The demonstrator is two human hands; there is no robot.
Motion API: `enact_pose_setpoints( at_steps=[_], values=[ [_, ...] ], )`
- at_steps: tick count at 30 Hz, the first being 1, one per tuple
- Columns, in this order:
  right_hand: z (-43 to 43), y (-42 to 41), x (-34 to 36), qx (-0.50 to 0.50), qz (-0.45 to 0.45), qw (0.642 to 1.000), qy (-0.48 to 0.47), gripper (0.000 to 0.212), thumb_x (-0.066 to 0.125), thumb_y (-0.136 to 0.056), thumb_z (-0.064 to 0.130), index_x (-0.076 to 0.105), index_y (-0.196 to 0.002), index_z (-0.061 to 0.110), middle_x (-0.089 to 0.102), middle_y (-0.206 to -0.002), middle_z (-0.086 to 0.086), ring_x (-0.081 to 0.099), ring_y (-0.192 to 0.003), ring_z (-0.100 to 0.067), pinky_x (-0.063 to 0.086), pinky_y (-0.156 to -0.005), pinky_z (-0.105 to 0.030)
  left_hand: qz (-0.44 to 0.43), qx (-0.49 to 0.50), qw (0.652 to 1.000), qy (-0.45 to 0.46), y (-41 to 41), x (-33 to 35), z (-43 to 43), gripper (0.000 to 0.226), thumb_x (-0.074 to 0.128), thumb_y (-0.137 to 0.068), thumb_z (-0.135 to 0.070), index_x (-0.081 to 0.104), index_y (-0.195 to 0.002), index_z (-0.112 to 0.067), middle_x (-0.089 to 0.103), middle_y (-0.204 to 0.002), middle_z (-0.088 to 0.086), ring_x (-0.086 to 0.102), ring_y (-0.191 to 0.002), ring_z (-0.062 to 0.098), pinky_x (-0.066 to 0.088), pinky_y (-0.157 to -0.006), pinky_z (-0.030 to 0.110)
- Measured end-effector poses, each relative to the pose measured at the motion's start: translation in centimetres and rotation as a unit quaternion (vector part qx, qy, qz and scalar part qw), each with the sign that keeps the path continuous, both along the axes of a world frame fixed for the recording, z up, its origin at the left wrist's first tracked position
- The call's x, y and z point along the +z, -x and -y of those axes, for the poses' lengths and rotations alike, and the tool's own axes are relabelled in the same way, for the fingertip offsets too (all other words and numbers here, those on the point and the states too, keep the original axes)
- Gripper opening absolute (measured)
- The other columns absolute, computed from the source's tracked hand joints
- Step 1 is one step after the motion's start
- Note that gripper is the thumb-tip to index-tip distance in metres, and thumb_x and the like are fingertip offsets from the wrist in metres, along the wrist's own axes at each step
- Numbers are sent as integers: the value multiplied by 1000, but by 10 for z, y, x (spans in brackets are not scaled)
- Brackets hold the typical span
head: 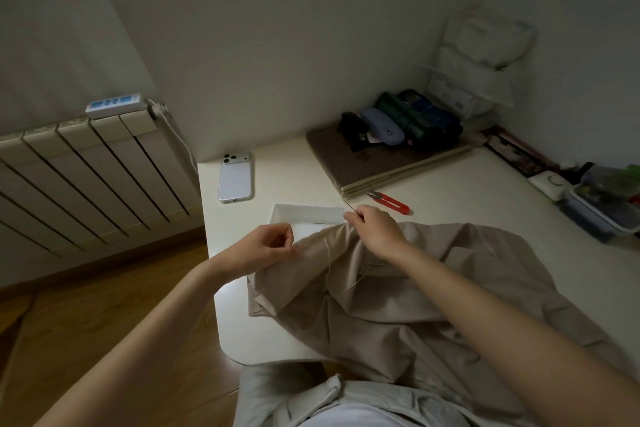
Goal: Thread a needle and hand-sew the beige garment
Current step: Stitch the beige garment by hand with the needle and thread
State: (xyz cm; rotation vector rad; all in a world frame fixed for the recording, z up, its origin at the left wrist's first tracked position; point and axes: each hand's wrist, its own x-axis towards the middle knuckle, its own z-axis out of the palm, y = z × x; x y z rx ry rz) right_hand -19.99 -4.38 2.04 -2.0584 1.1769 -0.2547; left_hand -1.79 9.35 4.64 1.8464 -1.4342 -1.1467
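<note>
The beige garment (398, 288) lies crumpled across the near half of the white table (287, 163) and hangs over its front edge. My right hand (375, 229) pinches a thin needle (350, 209) that points up and away, just above the cloth's far fold. A pale thread (327, 253) trails from there down over the garment. My left hand (268, 244) is at the garment's left edge with its fingers curled and thumb meeting fingertips; whether it pinches the cloth or the thread I cannot tell.
Red thread snips (389, 202) lie just beyond my right hand. A shallow white tray (304, 213) sits behind the garment, a phone (235, 177) face down farther left. Folded cloth with cases (381, 149) is at the back, plastic boxes (602, 204) at right, a radiator (86, 177) left.
</note>
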Motion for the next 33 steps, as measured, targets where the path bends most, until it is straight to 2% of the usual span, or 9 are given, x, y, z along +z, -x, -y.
enact_pose_setpoints(
  at_steps=[4, 8, 12, 15, 20, 22, 24, 29, 33],
  values=[
    [-4, 4, -11, 14, -61, 998, -18, 34, 40, -101, 34, 45, -71, 19, 49, -73, 2, 47, -68, -12, 35, -62, -26, 183, -26, 983, -3, 7, -41, -13, 24, 53, -93, -14, 44, -72, -22, 51, -74, -3, 45, -68, 13, 45, -65, 25],
    [-2, 11, -25, 17, -128, 991, -41, 36, 41, -100, 34, 47, -67, 19, 53, -81, -4, 51, -81, -20, 37, -71, -30, 201, -14, 979, -39, 19, -72, -23, 12, 57, -91, -25, 49, -84, -19, 55, -87, -3, 50, -74, 14, 48, -69, 26],
    [-5, 11, -26, 2, -141, 990, 17, 20, 45, -98, 31, 55, -91, 15, 52, -100, -5, 55, -82, -20, 44, -72, -33, 205, 0, 979, -16, 22, -80, -26, 13, 58, -91, -36, 54, -101, -27, 53, -105, -4, 55, -92, 14, 51, -85, 30],
    [-13, 4, -15, 2, -99, 991, 88, 17, 45, -99, 24, 58, -106, 15, 49, -114, -4, 56, -96, -21, 47, -79, -31, 210, 48, 977, 5, 26, -80, -24, 15, 61, -89, -37, 58, -99, -26, 50, -101, -5, 53, -94, 14, 48, -88, 32],
    [-24, -5, -15, 96, -69, 992, 52, 12, 54, -94, 23, 63, -101, 20, 51, -118, -1, 55, -102, -16, 46, -87, -28, 336, 49, 940, -18, 32, -87, -22, 22, 51, -94, -37, 60, -101, -18, 42, -93, -3, 38, -87, 17, 33, -78, 28],
    [-27, -8, -20, 115, -88, 988, 44, 15, 56, -93, 24, 64, -103, 17, 52, -121, -2, 56, -103, -18, 45, -89, -28, 332, 52, 942, -17, 33, -89, -22, 21, 50, -95, -38, 59, -91, -20, 42, -89, -3, 37, -85, 17, 30, -77, 28],
    [-28, -9, -24, 127, -117, 984, 39, 22, 57, -93, 28, 65, -107, 13, 53, -121, -4, 56, -105, -20, 45, -90, -30, 288, 73, 955, -6, 34, -88, -22, 22, 51, -95, -37, 54, -80, -21, 47, -86, -2, 45, -84, 19, 36, -80, 31],
    [-24, -5, -31, 122, -157, 979, 35, 26, 58, -92, 32, 63, -109, 12, 54, -121, -5, 56, -108, -23, 42, -88, -30, 194, 141, 971, 12, 25, -80, -23, 14, 58, -92, -30, 57, -85, -18, 58, -84, -5, 58, -83, 17, 51, -81, 34],
    [-23, -4, -34, 131, -169, 976, 40, 28, 58, -92, 34, 66, -110, 13, 58, -120, -4, 58, -105, -21, 45, -86, -33, 258, 118, 959, -15, 20, -79, -24, 9, 53, -95, -27, 55, -93, -19, 65, -96, -1, 60, -88, 20, 48, -79, 28]
  ],
)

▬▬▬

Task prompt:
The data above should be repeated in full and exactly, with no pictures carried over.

Expected answer:
The demonstrator is two human hands; there is no robot.
Motion API: `enact_pose_setpoints( at_steps=[_], values=[ [_, ...] ], )`
- at_steps: tick count at 30 Hz, the first being 1, one per tuple
- Columns, in this order:
  right_hand: z (-43 to 43), y (-42 to 41), x (-34 to 36), qx (-0.50 to 0.50), qz (-0.45 to 0.45), qw (0.642 to 1.000), qy (-0.48 to 0.47), gripper (0.000 to 0.212), thumb_x (-0.066 to 0.125), thumb_y (-0.136 to 0.056), thumb_z (-0.064 to 0.130), index_x (-0.076 to 0.105), index_y (-0.196 to 0.002), index_z (-0.061 to 0.110), middle_x (-0.089 to 0.102), middle_y (-0.206 to -0.002), middle_z (-0.086 to 0.086), ring_x (-0.081 to 0.099), ring_y (-0.192 to 0.003), ring_z (-0.100 to 0.067), pinky_x (-0.063 to 0.086), pinky_y (-0.156 to -0.005), pinky_z (-0.105 to 0.030)
  left_hand: qz (-0.44 to 0.43), qx (-0.49 to 0.50), qw (0.652 to 1.000), qy (-0.45 to 0.46), y (-41 to 41), x (-33 to 35), z (-43 to 43), gripper (0.000 to 0.226), thumb_x (-0.074 to 0.128), thumb_y (-0.137 to 0.068), thumb_z (-0.135 to 0.070), index_x (-0.081 to 0.104), index_y (-0.195 to 0.002), index_z (-0.112 to 0.067), middle_x (-0.089 to 0.103), middle_y (-0.204 to 0.002), middle_z (-0.088 to 0.086), ring_x (-0.086 to 0.102), ring_y (-0.191 to 0.002), ring_z (-0.062 to 0.098), pinky_x (-0.066 to 0.088), pinky_y (-0.157 to -0.006), pinky_z (-0.030 to 0.110)
- Measured end-effector poses, each relative to the pose measured at the motion's start: translation in centimetres and rotation as a unit quaternion (vector part qx, qy, qz and scalar part qw), each with the sign that keeps the path continuous, both along the axes of a world frame fixed for the recording, z up, its origin at the left wrist's first tracked position
- The call's x, y and z point along the +z, -x and -y of those axes, for the poses' lengths and rotations alike, and the tool's own axes are relabelled in the same way, for the fingertip offsets too (all other words and numbers here, those on the point and the states too, keep the original axes)
- Gripper opening absolute (measured)
- The other columns absolute, computed from the source's tracked hand joints
- Step 1 is one step after the motion's start
- Note that gripper is the thumb-tip to index-tip distance in metres, and thumb_x and the like are fingertip offsets from the wrist in metres, along the wrist's own axes at each step
- Numbers are sent as integers: the value multiplied by 1000, but by 10 for z, y, x (spans in brackets are not scaled)
- Brackets hold the typical span
head: 
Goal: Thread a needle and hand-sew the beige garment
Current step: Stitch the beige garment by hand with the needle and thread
State: (xyz cm; rotation vector rad; all in a world frame fixed for the recording, z up, its origin at the left wrist's first tracked position; point and axes: each hand's wrist, its own x-axis towards the middle knuckle, its own z-axis out of the palm, y = z × x; x y z rx ry rz) right_hand -19.99 -4.38 2.04 -2.0584 1.1769 -0.2547; left_hand -1.79 9.35 4.64 1.8464 -1.4342 -1.1467
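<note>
The beige garment (398, 288) lies crumpled across the near half of the white table (287, 163) and hangs over its front edge. My right hand (375, 229) pinches a thin needle (350, 209) that points up and away, just above the cloth's far fold. A pale thread (327, 253) trails from there down over the garment. My left hand (268, 244) is at the garment's left edge with its fingers curled and thumb meeting fingertips; whether it pinches the cloth or the thread I cannot tell.
Red thread snips (389, 202) lie just beyond my right hand. A shallow white tray (304, 213) sits behind the garment, a phone (235, 177) face down farther left. Folded cloth with cases (381, 149) is at the back, plastic boxes (602, 204) at right, a radiator (86, 177) left.
</note>
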Motion for the next 33 steps, as measured, targets where the path bends most, until it is straight to 2% of the usual span, or 9 are given, x, y, z along +z, -x, -y.
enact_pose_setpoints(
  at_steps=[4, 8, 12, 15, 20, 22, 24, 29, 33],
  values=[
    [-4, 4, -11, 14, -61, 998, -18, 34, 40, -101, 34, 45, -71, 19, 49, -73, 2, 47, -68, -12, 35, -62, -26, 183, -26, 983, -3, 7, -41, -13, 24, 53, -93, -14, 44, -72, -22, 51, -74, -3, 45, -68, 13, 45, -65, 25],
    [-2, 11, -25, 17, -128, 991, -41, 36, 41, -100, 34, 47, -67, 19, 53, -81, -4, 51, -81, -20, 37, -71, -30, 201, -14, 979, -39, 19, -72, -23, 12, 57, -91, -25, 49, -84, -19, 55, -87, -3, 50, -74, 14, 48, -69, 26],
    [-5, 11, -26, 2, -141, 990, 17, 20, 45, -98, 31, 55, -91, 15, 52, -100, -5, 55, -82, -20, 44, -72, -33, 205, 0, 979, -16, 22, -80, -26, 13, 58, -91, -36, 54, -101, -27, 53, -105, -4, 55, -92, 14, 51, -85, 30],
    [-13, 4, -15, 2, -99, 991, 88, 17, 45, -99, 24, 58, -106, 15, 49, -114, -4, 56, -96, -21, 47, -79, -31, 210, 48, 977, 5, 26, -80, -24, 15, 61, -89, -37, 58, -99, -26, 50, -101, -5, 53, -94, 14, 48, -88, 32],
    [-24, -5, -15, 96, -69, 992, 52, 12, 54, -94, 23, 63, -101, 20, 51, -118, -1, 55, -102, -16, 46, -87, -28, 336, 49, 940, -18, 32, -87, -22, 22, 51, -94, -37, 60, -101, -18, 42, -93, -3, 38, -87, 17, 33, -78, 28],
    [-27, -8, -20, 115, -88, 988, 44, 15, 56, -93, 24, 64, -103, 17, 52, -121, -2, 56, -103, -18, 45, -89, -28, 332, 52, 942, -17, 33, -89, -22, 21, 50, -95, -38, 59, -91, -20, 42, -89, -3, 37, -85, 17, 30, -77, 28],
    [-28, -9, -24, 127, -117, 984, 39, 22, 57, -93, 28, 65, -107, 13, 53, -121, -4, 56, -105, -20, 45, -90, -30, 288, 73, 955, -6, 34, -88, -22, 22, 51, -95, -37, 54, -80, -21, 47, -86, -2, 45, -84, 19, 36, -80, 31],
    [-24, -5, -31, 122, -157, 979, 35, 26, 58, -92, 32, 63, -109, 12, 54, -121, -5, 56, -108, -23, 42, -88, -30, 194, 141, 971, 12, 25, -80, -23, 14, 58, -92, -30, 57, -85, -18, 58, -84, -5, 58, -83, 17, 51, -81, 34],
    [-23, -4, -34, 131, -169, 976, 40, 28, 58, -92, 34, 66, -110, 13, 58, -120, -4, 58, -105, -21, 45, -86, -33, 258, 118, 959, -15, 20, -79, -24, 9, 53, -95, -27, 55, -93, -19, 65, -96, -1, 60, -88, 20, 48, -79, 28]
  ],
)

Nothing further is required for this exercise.